Everard Boothe, 41, pleaded guilty in April to possession with intent to distribute more than 40 grams of fentanyl. He’s been detained since August 2023, when he was arrested on related state charges, according to a press release from the Office of the U.S. Attorney for the District of Connecticut.
According to the release and court documents, police began investigating Boothe after a related investigation tied him to a ring of drug dealers in the Bridgeport area. Among those dealers was Christian Pichardo, a Hamden man who was sentenced to 12 years in prison earlier this month.

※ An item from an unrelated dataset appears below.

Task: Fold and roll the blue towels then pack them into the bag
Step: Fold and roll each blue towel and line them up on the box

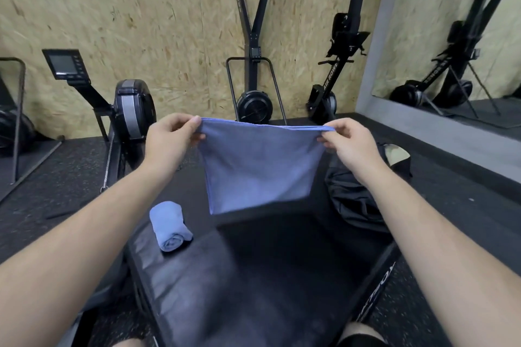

“During the investigation, investigators intercepted calls and text messages between Boothe, Pichardo, their associates, and their drug customers over court-authorized wiretaps, made controlled purchases of narcotics, and seized drugs from members of the conspiracy and their drug customers,” the release says.
Police and FBI agents searched Boothe’s Woodbridge Avenue home on Aug. 3, 2023, where they found more than 50 grams of fentanyl and heroin, drug packaging materials, and a round of 9-millimeter ammunition, according to court documents. He was arrested on state charges that day while the federal investigation continued.
Boothe was then indicted by a federal grand jury in July 2024, along with seven other people either suspected or convicted of trafficking narcotics.
Prosecutors said in a sentencing memorandum that Boothe was near the center of a drug ring, along with Pichardo.
“Boothe was one of the most involved, most trusted members of Pichardo’s crew,” according to the memo, signed by Assistant U.S. Attorney Karen Peck.
In wiretapped phone conversations between Boothe and Pichardo, Peck said the two discussed drug dealing on a daily basis, including conversations on drug purity and on mixing fentanyl and heroin.
“By the time of the wiretap in mid-2023, Pichardo was fronting Boothe thousands of dollars in drugs,” Peck wrote.
The memo says that Boothe has a nearly uninterrupted string of run-ins with the law, dating all the way back to his childhood. It points to his prior convictions, which include assault on a public safety official and criminal possession of a firearm.
“Boothe trafficked deadly drugs for a living, and this latest case against him is the next in a long line of prior convictions for weapons possession, violence, drug distribution, and other offenses,” the memo states.
William H. Paetzold, the attorney representing Boothe, said in a separate sentencing memorandum that Boothe had grown up around violence and that violence shaped him. It references a childhood encounter with police, where Boothe said he was held at gunpoint in his home by an officer who thought his Nintendo controller was a dangerous object.
“Shootings and open market drug dealings were a daily occurrence and certainly clouded his sense of right and wrong,” Paetzold’s memo says.
Paetzold had asked for a sentence of 77 months, while prosecutors argued for 137 months.
“This case is not Everard’s first rodeo, so he understands and accepts the Court’s obligation to impose an appropriate sentence to deter him and others from engaging in this destructive behavior in the future,” the defense’s memo says.
Prosecutors said a lengthy sentence was necessary, since Boothe hadn’t been deterred by his previous arrests, convictions, or time in prison.
“The lure of financial reward from drug trafficking is strong; a substantial sentence is needed to countermand the attraction,” the prosecution’s memo says.
Boothe was sentenced by U.S. District Judge Michael P. Shea. Shea recommended incarceration at FCI Danbury, according to minutes from the sentencing hearing.